While it is not within the scope of this paper to defend a specific hypothetical mechanism at the molecular or cellular level, it has been suggested that neurogenic pruritus in general and notalgia paresthetica and brachioradial pruritus in particular, are in some cases caused by physical impingement of a peripheral nerve.26 In this regard, readers will see a parallel in neuropathic pain, and recall that both pruritic and nociceptive sensation are transmitted by small diameter, unmyelinated axons. Hence, in broad strokes, the mechanism(s) of neuropathic pain in nociceptor axons may well be the mechanism(s) of neuropathic pruritus in pruritic axons.

Summary

While a single case report does not provide strong evidence of causality, in the present case and a number of other studies, the temporality of events is quite convincing. 9,14,18 In each case, a condition which was severe, chronic and refractory to other treatments resolved quickly when the novel treatment, spinal manipulation, was introduced.

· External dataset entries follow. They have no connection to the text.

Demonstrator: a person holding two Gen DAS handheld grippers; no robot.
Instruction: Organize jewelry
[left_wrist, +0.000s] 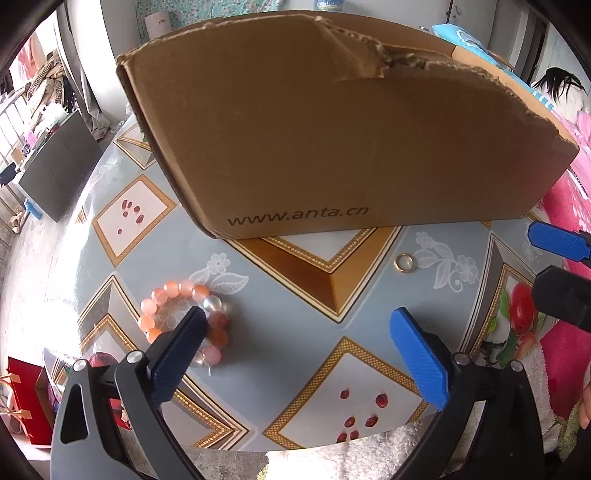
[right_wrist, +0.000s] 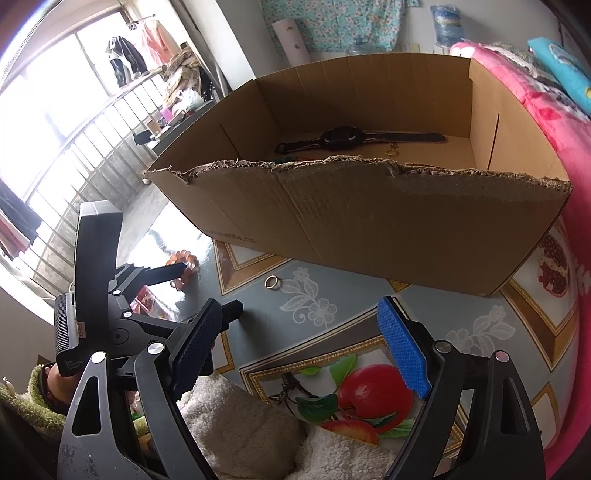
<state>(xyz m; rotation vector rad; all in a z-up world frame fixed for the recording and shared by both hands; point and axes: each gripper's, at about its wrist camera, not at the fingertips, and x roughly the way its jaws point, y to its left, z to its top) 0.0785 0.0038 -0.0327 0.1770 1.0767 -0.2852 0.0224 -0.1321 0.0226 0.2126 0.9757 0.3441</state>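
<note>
A pink-and-orange beaded bracelet (left_wrist: 177, 321) is seen lying on the patterned tabletop (left_wrist: 280, 302), partly behind the wide-open, empty left gripper (left_wrist: 299, 354). A gold ring (left_wrist: 403, 263) lies before the torn cardboard box (left_wrist: 332, 140). The right gripper (right_wrist: 303, 354) is held open, empty.

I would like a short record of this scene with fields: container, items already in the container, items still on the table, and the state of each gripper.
container: brown cardboard box with a torn top edge, standing open on the patterned table
in container: black wristwatch; small gold trinket
on table: pink and orange bead bracelet; gold ring, apart from the bracelet, nearer the box
left gripper: open, empty; one finger in front of the bracelet
right gripper: open, empty, above the table
</note>
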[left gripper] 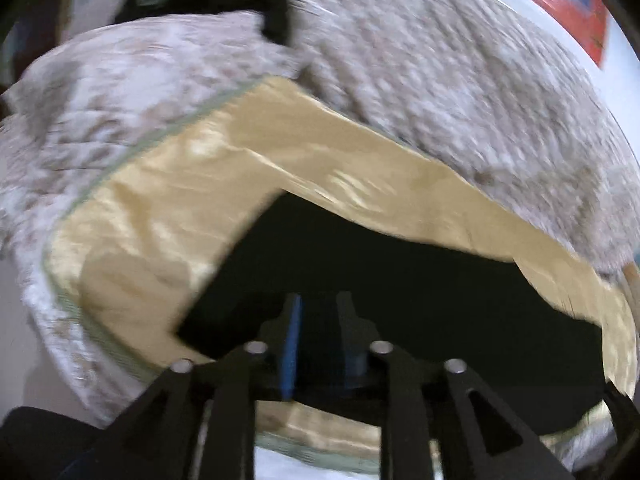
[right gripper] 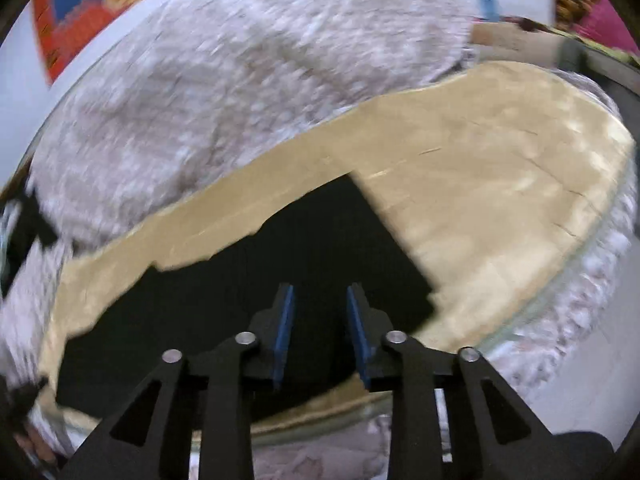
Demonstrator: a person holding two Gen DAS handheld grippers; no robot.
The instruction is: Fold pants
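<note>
Black pants [left gripper: 400, 280] lie flat on a tan round tabletop [left gripper: 160, 208]. In the left wrist view my left gripper [left gripper: 320, 320] hovers over the pants near their left corner, with a gap between its blue-padded fingers [left gripper: 291, 344]. In the right wrist view the same pants [right gripper: 240, 280] lie under my right gripper [right gripper: 321, 312], near their right corner. Its blue pads [right gripper: 285, 332] stand apart with nothing between them. Both views are blurred.
A fluffy grey-white blanket [left gripper: 440, 80] lies bunched on the far part of the table and also shows in the right wrist view [right gripper: 240, 80]. A glass rim [right gripper: 560, 288] edges the tabletop. A red and blue poster [right gripper: 92, 4] hangs on the wall.
</note>
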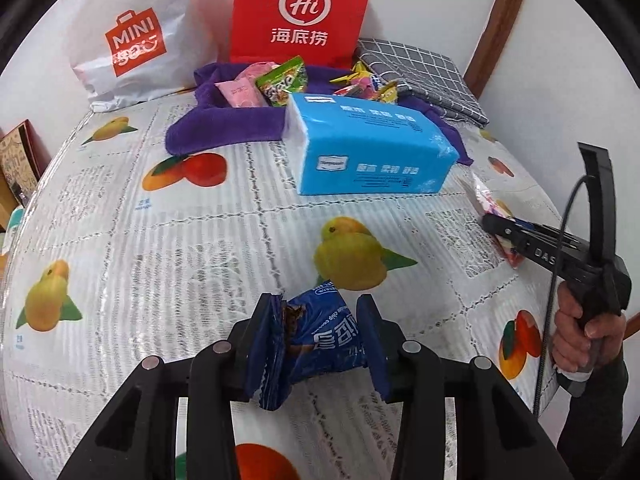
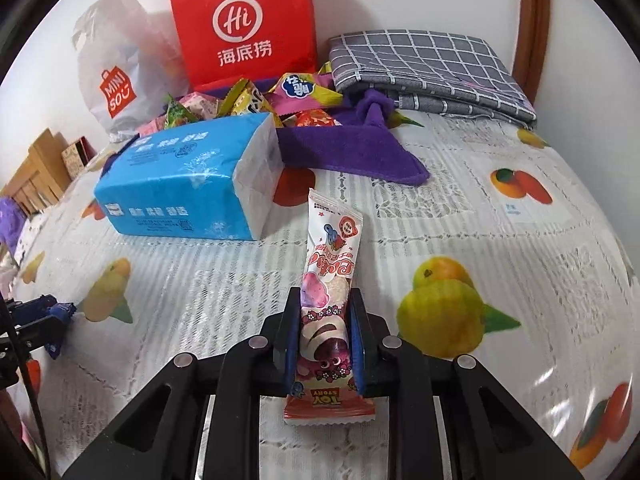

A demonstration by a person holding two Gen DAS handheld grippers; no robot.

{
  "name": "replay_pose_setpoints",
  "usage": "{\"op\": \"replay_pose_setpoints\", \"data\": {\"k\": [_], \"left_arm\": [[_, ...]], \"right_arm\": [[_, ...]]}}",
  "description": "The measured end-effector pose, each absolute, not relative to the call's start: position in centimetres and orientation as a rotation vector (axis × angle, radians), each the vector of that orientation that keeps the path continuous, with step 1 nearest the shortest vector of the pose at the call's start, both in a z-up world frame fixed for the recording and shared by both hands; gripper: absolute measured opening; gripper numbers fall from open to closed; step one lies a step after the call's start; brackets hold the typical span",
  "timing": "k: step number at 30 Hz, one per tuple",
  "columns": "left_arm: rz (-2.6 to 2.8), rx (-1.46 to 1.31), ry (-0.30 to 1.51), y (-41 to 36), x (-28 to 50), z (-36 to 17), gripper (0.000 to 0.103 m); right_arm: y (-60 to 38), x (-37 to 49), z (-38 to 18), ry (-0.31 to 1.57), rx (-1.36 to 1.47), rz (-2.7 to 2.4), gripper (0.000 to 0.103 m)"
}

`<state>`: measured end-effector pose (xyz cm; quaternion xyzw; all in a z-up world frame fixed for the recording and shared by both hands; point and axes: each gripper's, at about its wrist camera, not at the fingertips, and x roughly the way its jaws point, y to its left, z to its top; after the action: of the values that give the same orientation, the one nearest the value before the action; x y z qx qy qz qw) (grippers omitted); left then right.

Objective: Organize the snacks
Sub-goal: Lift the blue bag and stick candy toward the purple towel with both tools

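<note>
Left gripper (image 1: 316, 332) clamped blue cookie packet (image 1: 320, 340) above fruit-print tablecloth (image 1: 160, 240). Only my right view showed pink Toy Story snack (image 2: 328, 304) in full, pinched by right gripper (image 2: 325, 336). Snack pile (image 2: 256, 104) sat on purple towel (image 2: 360, 152) behind tissue pack (image 2: 188, 180).

1. Table (image 1: 160, 240): fills the middle and lower part of both views.
2. Tissue pack (image 1: 368, 144): on the table, centre-right in the left wrist view, centre-left in the right wrist view.
3. Towel (image 1: 224, 120): on the table, behind the tissue pack.
4. Snack pile (image 2: 256, 104): on the towel, behind the tissue pack.
5. Paper bag (image 1: 300, 12): upright, top centre, behind the towel.
6. Plastic bag (image 1: 136, 36): upper left, beside the paper bag.
7. Folded cloth (image 2: 432, 68): upper right, right of the paper bag.
8. Cookie packet (image 1: 320, 336): bottom centre of the left wrist view, between the left gripper (image 1: 318, 320) fingers.
9. Long snack packet (image 2: 328, 300): bottom centre of the right wrist view, between the right gripper (image 2: 326, 312) fingers.
</note>
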<state>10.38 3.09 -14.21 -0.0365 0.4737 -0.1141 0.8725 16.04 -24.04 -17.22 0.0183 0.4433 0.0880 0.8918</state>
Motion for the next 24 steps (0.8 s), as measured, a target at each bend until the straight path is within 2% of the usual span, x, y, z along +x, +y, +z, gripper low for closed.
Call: {"op": "replay_pose_setpoints", "data": {"k": [24], "left_arm": [[-0.279,-0.156,0.955,8.1,12.1,-9.3,0.039]], "right_arm": [[-19.9,13.3,-11.6,0.837,0.033,0.210,0.021]]}}
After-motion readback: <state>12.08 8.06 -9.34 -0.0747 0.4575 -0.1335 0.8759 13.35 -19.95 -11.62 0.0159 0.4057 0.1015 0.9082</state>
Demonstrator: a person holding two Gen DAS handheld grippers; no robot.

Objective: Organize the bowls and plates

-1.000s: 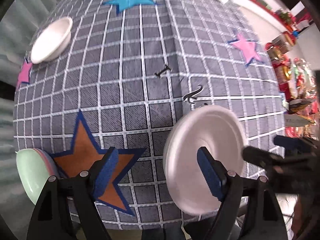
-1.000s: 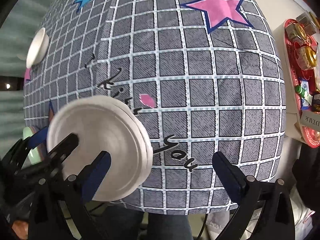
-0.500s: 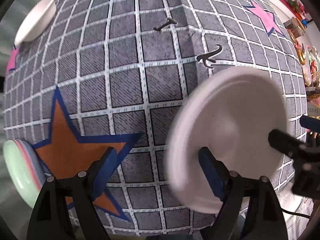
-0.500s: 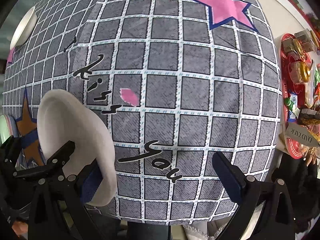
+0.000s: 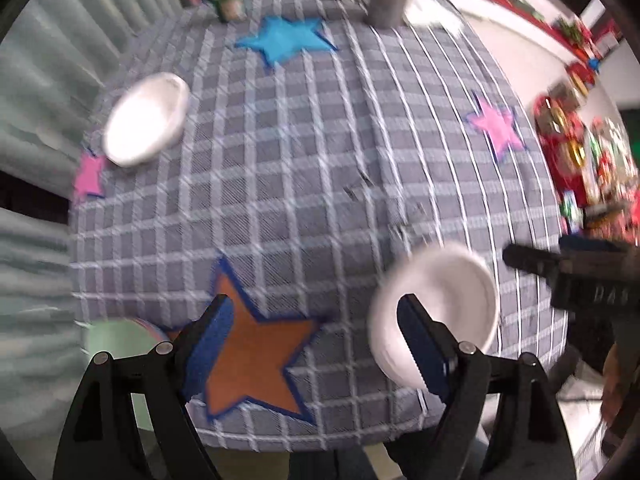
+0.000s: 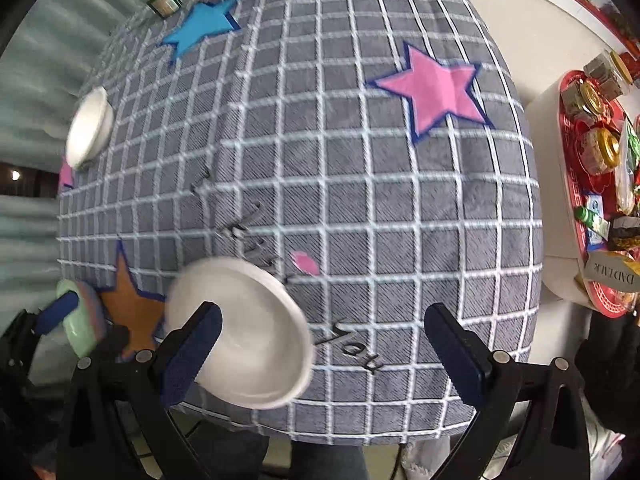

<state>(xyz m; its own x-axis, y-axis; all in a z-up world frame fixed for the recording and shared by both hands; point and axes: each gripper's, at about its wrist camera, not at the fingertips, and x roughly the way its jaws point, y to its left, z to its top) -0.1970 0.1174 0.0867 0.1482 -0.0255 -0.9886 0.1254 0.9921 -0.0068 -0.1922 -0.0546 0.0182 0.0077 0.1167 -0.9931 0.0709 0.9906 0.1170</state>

On the other hand, the small number of similar cases, and the lack of specificity – apparently many people with biomechanical problems of the spine do not complain of pruritus – argue against a cause-effect relationship between biomechanical problems of the spine and pruritus. Thus, in this case, we are left to wonder whether the patient’s vertebral complaints led to pruritus, and whether spinal manipulation was the principal cause of relief. Notwithstanding the limited evidence in favour of a distinct entity of spondylogenic pruritus, practitioners may wish to consider the possibility when confronted with a pruritic patient with biomechanical problems of the spine and no other apparent etiology for their pruritus.

Footnotes

The authors have no disclaimers, competing interests, or sources of support or funding to report in the preparation of this manuscript.

The involved patient provided consent for case publication.